Employee pirates can plunder a business. Arrrgh ye ready?

Analysis

Piracy is defined as robbery by ship- or boat-borne attackers upon another ship or a coastal area, with a goal of stealing cargo or other valuables.

During the Golden Age of Piracy, from the 1680s to the 1720s, infamous pirates like Edward “Blackbeard” Teach, “Calico” Jack Rackham, and Captain William Kidd roamed the seas searching for vessels to raid and plunder.

Some pirates even went legit (in a manner of speaking) and became “privateers.” That’s a pirate who was issued a Letter of Marque by their King or Queen and was commissioned to raid the merchant ships of other countries.

By the early 18th century, most pirates had been captured, killed in battle, or swung from a yard arm. Blimey!

But the lure of plunder is not easily extinguished. Cleaner, better smelling and better dressed pirates still walk among us. Some may even walk your halls.

Employee pirates: A cautionary tale.

According to the universal source of knowledge, Google, employee pirates are individuals who steal or misuse their employers’ intellectual property, trade secrets, customer relationships, or other valuable assets.

A tale of such piracy is told in the allegations of EPI-USE America v. Mark Palma, a lawsuit recently filed in state court in Georgia.      

According to the Complaint, during August and September 2024, EPI-USE’s Vice President Mark Palma, Senior Director James Harmon, and Senior Manager Christopher Haskett orchestrated a mass defection of EPI-USE employees and customers to competitor Labyrinth Solutions, LLC.

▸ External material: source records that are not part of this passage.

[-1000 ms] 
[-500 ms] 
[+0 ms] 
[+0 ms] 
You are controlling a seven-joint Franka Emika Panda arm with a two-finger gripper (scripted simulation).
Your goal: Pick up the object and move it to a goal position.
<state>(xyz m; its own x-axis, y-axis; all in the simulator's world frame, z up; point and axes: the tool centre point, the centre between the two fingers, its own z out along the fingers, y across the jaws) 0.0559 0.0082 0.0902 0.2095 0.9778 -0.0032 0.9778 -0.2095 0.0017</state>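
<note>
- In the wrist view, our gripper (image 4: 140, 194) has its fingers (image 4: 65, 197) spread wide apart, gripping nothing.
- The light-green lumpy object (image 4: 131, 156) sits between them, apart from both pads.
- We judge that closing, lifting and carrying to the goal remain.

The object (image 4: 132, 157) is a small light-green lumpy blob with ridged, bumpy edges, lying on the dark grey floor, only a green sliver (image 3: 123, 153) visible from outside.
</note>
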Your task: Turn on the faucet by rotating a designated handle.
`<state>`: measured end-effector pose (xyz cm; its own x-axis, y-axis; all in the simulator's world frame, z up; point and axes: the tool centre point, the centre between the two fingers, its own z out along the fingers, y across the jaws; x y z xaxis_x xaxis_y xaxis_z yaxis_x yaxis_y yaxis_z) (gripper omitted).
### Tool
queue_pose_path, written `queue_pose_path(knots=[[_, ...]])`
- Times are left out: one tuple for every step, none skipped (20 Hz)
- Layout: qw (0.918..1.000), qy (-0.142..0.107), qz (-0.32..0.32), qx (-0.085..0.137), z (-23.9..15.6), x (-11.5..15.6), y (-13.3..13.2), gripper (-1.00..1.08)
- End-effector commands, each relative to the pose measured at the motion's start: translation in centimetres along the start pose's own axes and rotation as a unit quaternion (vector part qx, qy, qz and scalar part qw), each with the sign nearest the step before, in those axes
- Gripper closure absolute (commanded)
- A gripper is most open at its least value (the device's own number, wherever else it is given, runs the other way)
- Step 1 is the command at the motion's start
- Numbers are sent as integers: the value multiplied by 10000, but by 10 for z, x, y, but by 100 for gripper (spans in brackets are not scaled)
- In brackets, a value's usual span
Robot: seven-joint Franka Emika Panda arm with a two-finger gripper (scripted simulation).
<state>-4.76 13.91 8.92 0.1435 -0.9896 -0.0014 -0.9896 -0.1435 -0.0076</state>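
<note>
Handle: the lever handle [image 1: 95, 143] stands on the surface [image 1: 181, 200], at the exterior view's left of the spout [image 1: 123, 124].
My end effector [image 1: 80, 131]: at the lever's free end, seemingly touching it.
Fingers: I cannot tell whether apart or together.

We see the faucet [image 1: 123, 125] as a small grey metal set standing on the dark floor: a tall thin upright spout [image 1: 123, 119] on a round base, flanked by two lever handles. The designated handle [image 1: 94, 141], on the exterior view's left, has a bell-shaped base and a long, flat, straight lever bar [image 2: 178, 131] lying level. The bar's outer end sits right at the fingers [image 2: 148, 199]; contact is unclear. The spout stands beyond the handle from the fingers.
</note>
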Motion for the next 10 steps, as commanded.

The particulars of this orchestrated plundering include allegations that Messrs. Palma, Harmon, and Haskett, while still employed by EPI-USE

  • Contacted Labyrinth about meeting to discuss “opportunities and possibilities.” (Pirate code for “we want to jump ship.”)
  • Solicited numerous employees of EPI-USE to “defect” to Labyrinth.
  • Discussed (via email) the legal recourse a company might have for “poaching or soliciting employees away from their current employer.”
  • Sent to their personal email accounts the resumes and personal contact data of 15 current EPI-USE employees.
  • Conducted a Teams meeting with those 15 employees for the purpose of discussing their mass defections to Labyrinth.
  • Notified clients of EPI-USE of their intention to join Labyrinth and that many other EPI-USE employees would be joining them.
  • Solicited EPI-USE clients to follow them to Labyrinth
  • Responded to a client inquiry about whether EPI-USE would have the resources needed to support the client, by stating “NO there are no other resources to fill these roles.”
  • Provided sample resignation letters, which 11 employees used to end their employment with EPI-USE before jumping ship to Labyrinth.

The three executives are alleged to have done all of this, and more, while working for and getting paid by EPI-USE. That’s some serious chutzpah! (Not a pirate term).

Repelling the pirates

According to the lawsuit, the three executives are alleged to have signed employment contracts with EPI-USE that complied with Georgia law and included provisions

  • Prohibiting them from using or disclosing EPI-USE’s confidential information.
  • Requiring them to return EPI-USE’s property upon termination of employment.
  • Prohibiting them, during their employment and for a period of one year thereafter, from soliciting or attempting to solicit business from EPI-USE clients with whom they had material contact during their employment.
  • Prohibiting them, during their employment and for a period of one year thereafter, from recruiting or hiring, or attempting to recruit or hire, any active EPI-USE employees with whom they had material contact during their employment.
  • Agreeing that their employment contracts would be construed according to the laws of Georgia.

It will be interesting to see whether EPI-USE is able to capture and punish the pirates who attempted to plunder the company and take its clients and employees as prizes.

Is your ship ready for battle?

The fact that these three “pirates” are alleged to have done these things while still employed by EPI-USE opens them up to a variety of common law claims that are not dependent on the terms of any employment contract.

But not all pirates are as brazen as these three are alleged to have been, and many will avoid engaging in overtly disloyal acts while still employed.

If you needed to do battle with pirates for the treasure that is your business, wouldn’t you want all your cannons loaded and ready for action?

If so, and if you do not have employees sign employment agreements with prohibitions like those described above, you need to think long and hard about changing course.

If your employees do sign employment agreements with such prohibitions, when is the last time you checked to confirm that that they comply with the current law(s) of the state(s) in which you might need enforce them?

Enforcement of restrictive covenants in employment contracts is largely a function of state law; especially since the ban on non-competes by the Federal Trade Commission was blocked by a court and may not be resurrected by the current administration.  

Regardless of whether you employ 15 employees, or 15,000, if the Jolly Roger appears on your horizon it could plunder your business. Are you prepared to take it back?